### [Directions for this task]
For this exercise, return exactly the lines of the material below that begin at the one with "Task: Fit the" and stop after the one with "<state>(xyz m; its".

### [Source material]
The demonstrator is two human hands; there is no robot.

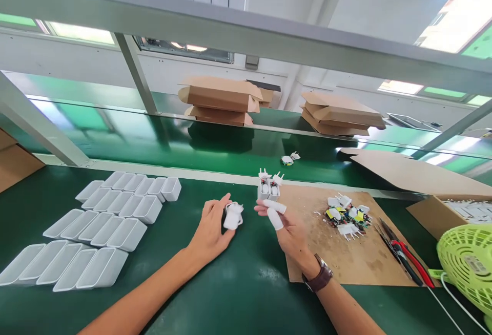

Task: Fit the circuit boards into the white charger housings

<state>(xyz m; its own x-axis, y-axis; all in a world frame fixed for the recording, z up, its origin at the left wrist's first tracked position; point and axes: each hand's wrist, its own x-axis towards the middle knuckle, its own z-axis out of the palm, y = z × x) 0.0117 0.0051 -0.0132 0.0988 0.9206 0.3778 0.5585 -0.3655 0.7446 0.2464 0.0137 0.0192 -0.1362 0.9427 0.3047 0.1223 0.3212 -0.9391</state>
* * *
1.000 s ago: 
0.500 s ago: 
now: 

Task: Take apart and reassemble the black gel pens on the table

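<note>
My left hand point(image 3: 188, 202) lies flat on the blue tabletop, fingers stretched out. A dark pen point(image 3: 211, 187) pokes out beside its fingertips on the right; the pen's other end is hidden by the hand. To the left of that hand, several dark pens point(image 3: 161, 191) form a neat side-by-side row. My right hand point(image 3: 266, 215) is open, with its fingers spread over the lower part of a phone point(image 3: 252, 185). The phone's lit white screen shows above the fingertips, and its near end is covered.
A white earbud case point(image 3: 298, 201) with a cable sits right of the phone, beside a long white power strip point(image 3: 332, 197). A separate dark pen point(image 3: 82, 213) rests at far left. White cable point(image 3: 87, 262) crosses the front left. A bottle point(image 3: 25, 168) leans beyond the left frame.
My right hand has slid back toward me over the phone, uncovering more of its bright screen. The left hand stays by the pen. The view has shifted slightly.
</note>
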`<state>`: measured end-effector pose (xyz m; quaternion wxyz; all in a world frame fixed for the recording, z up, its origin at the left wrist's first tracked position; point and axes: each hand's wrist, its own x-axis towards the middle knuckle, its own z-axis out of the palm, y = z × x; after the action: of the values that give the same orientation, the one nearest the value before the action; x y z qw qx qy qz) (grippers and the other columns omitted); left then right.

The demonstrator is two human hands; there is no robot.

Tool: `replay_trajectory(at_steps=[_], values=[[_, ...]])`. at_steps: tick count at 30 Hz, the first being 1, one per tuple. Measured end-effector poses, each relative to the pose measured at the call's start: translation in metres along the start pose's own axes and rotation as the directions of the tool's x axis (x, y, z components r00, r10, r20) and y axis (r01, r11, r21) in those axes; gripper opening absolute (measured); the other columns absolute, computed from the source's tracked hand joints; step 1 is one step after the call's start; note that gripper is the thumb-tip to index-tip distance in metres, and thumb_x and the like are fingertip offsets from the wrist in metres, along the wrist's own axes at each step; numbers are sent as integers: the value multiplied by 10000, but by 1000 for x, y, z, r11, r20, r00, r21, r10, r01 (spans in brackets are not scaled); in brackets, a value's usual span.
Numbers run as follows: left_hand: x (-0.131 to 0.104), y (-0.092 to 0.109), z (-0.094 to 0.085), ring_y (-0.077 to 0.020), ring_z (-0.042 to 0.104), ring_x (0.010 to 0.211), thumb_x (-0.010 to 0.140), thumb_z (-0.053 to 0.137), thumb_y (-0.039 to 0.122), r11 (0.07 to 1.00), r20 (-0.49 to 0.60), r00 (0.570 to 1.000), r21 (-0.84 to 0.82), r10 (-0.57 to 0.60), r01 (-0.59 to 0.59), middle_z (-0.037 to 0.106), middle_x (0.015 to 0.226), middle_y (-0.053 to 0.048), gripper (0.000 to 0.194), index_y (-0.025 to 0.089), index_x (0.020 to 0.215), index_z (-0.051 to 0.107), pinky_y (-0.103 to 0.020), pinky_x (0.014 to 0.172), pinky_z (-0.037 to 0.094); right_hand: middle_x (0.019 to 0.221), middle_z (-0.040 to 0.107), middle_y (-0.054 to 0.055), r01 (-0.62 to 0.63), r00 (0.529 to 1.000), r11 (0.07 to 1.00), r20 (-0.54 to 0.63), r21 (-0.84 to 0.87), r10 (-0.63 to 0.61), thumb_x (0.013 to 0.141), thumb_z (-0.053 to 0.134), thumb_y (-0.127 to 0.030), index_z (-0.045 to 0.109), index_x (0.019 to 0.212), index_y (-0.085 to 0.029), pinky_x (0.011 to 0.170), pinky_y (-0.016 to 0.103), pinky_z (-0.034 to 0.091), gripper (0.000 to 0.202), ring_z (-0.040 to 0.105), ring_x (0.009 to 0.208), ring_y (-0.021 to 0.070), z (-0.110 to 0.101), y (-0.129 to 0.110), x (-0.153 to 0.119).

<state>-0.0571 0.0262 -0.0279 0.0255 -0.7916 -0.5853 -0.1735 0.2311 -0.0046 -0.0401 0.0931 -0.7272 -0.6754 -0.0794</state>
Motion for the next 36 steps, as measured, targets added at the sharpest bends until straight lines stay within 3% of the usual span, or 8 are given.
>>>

### [Result of the exercise]
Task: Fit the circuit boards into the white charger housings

<state>(xyz m; its own x-axis, y-axis; all in a world frame fixed for the recording, z up, its origin at the left wrist's first tracked position; point and axes: each hand's wrist, its own x-axis towards the middle knuckle, its own z-axis out of the palm, y = z × x) 0.0117 0.0051 -0.0132 0.0988 0.9206 0.3778 0.5585 -0.3655 0.7446 0.2464 0.0137 0.0192 -0.1362 0.9427 0.3047 0.1223 0.3212 -0.9391</state>

This completes the answer to the exercise.